> [Problem to work on]
Return, word for word, the line containing "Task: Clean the" and every line after it through the last line of the records below.

> [Dataset records]

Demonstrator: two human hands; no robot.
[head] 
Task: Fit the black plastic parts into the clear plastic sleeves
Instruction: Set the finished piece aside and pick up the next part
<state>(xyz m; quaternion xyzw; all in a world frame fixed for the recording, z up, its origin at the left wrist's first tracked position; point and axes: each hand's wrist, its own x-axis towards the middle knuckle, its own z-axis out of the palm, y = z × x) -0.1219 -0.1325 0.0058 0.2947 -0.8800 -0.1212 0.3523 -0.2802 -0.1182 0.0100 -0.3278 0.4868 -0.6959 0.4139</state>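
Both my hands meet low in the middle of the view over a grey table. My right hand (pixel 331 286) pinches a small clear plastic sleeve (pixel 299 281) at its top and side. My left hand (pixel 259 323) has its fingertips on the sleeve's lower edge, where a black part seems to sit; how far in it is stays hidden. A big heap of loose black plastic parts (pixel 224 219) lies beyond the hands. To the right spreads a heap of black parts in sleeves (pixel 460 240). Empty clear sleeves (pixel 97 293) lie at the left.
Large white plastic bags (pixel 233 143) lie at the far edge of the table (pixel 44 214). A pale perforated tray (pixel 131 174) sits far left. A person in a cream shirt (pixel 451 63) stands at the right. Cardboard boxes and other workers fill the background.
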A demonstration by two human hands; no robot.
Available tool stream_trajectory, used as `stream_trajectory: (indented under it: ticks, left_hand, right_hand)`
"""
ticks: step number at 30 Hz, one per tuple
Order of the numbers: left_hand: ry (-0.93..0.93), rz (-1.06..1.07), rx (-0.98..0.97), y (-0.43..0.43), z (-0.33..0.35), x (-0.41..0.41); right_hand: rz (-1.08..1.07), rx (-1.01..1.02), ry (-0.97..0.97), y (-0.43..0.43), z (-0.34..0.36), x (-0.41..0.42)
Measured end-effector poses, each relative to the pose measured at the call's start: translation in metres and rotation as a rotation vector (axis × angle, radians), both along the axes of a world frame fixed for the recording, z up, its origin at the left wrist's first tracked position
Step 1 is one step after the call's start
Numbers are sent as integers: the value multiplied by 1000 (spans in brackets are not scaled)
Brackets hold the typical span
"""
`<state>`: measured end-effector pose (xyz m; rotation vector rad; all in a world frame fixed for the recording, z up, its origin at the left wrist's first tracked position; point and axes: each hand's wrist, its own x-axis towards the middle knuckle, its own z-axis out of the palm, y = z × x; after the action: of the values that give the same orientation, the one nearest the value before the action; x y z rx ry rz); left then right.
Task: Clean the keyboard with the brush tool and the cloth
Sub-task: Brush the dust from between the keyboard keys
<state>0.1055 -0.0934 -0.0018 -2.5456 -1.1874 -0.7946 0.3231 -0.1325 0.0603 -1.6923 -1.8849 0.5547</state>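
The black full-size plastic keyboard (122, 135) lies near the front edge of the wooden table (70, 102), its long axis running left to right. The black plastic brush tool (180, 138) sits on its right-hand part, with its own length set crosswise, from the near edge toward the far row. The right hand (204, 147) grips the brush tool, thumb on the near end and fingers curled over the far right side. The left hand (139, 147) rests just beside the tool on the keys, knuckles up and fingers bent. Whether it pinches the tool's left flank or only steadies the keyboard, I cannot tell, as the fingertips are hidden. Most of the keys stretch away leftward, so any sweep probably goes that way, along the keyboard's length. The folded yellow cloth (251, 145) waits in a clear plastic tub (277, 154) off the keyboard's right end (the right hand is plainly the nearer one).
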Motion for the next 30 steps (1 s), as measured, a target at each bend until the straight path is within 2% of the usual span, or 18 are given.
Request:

> [Answer below]
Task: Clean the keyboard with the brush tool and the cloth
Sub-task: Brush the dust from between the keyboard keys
<state>0.1055 -0.0934 -0.0018 -2.5456 -1.1874 -0.7946 0.3231 -0.1325 0.0603 -1.6923 -1.8849 0.5547</state>
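The black full-size plastic keyboard (122, 135) lies near the front edge of the wooden table (70, 102), its long axis running left to right. The black plastic brush tool (180, 138) sits on its right-hand part, with its own length set crosswise, from the near edge toward the far row. The right hand (204, 147) grips the brush tool, thumb on the near end and fingers curled over the far right side. The left hand (139, 147) rests just beside the tool on the keys, knuckles up and fingers bent. Whether it pinches the tool's left flank or only steadies the keyboard, I cannot tell, as the fingertips are hidden. Most of the keys stretch away leftward, so any sweep probably goes that way, along the keyboard's length. The folded yellow cloth (251, 145) waits in a clear plastic tub (277, 154) off the keyboard's right end (the right hand is plainly the nearer one).
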Motion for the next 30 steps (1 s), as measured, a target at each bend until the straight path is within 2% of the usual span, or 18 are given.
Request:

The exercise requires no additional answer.